Paranoia

Before hanging up the phone I remember my voice going angry and hard. If you don’t know me and would have first met me at that instant, you would have been of the opinion that I’m ill tempered and naive, which surely is a pathetic combination. But to tell you the truth, I’m far from a grumpy and senseless freak. In fact there are reasons why normal men behave in an abnormal way, reasons that would seem ludicrous if you lack the desired empathy.

I’m not guided by premonitions, but definitely I wouldn’t bother telling that you have a certain empathy, a certain curiosity, because if either weren’t the case, you wouldn’t probably take the time to hear all my absurd intro into a seemingly cumbersome phone call.
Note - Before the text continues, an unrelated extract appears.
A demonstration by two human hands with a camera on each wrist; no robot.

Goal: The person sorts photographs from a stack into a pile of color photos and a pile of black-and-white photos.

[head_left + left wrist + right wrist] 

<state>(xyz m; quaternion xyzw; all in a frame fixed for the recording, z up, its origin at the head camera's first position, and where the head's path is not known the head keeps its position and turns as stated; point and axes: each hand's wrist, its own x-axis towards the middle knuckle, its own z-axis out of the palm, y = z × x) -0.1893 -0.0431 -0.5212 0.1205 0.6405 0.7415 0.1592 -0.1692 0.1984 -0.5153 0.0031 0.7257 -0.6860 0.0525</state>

I won’t give you apt breakthroughs into the subject, but certainly you are going to get leads. Now I’m sure many of you would be aware of Hansel and Gretel, the duo who went behind bread crumbs. Think of yourself as Hansel, and if you are reading this with a friend, he could be Gretel, and I would drop you the bread crumbs.

Now that gets you all excited doesn’t it? I know its just another phone call and all of this is a bit exaggerated, but here is the first crumb for you. I got the call from 3459, or some number like that, almost 20 minutes back and when I picked the phone up, the sound at the other end claimed in a severe tone, ‘My name is Aftab, and I’m going to kill you.’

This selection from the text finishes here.